I setup my latest servers using LVM2 expecting to do snapshots for backup, but I believe that involves downtime (or at least "read only time") - however I formatted them using XFS, and I believe there is an issue (still) with LVM2/XFS for MySQL snapshots...

With mysqldump I have a totally portable file that can be compressed and re-used/re-played anywhere. I like that. With snapshots, afaik, you have to figure out how to export them, then re-apply them using the same partitioning scheme (again, afaik) ... might be easy if you have multiple servers hanging around to spare, but I'm on a budget. Right now I can pull down last night's mysqldump and be back up as soon as it imports (and this I suppose can be where other methods would help out, not having to re-play every INSERT/etc. again)

This is one of the things I liked about solidDB's feature set. It came with a "high-performance" on-line backup utility. Sounded like it had the ability to dedicate a thread or something to a backup task and not interrupt or slow down normal processing.

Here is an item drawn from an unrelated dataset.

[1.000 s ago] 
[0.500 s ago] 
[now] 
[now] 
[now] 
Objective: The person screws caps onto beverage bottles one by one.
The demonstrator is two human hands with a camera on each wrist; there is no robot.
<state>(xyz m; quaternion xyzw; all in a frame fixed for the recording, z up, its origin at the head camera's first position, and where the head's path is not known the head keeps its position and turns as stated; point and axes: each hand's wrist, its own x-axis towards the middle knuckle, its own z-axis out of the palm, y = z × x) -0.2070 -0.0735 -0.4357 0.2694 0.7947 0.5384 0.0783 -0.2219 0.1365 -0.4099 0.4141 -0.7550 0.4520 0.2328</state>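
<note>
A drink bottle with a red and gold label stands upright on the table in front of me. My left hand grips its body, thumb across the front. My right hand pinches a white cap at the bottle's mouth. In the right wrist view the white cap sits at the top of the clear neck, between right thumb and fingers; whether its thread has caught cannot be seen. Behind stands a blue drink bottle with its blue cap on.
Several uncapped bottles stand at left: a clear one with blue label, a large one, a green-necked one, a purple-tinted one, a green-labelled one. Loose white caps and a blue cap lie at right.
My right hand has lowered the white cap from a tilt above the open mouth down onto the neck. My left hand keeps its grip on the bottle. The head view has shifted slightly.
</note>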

I am not sure, but I would hope MySQL itself could emulate something like this.

Sadly, solidDB seems to be dead now. At least for MySQL. They've pulled all the product downloads and references to it on their site (besides for archived press...)

*Sigh*

Brian Aker said...

Hi!

So why use snapshots? The entire state of the machine is what matters. Think of the state of the machine as a "toaster". You want to have all of what made up the state of the machine.

Sysadmins understand this, and it gives them the ability to backup databases in the same manner they backup most everything else.

ZFS is always copy on write (that is my understanding at least).

Backups are always onerous on IO. Either you are writing more data then what you want, or you are blowing IO by reading more data off the disks then what you want (this is why I have always been a fan of backing up slaves... just special purpose up a slave for backups).

OSTG has a couple of master machines that run multi instance just so they can store multiple machines on to a single machine for backups. Livejournal at one point just used their second multi master node for this.

Cheers,
-Brian

Peter Zaitsev said...

Frank,

What kind of issue you're speaking about. Issue about write overhead with snapshot COV or issues with concurrent backup process reading the date ?

Do you have any benchmark numbers.

In our experience COV overhead is not that large (modified pages written sequentially) while backround read process just need to be throttled so it limits the load.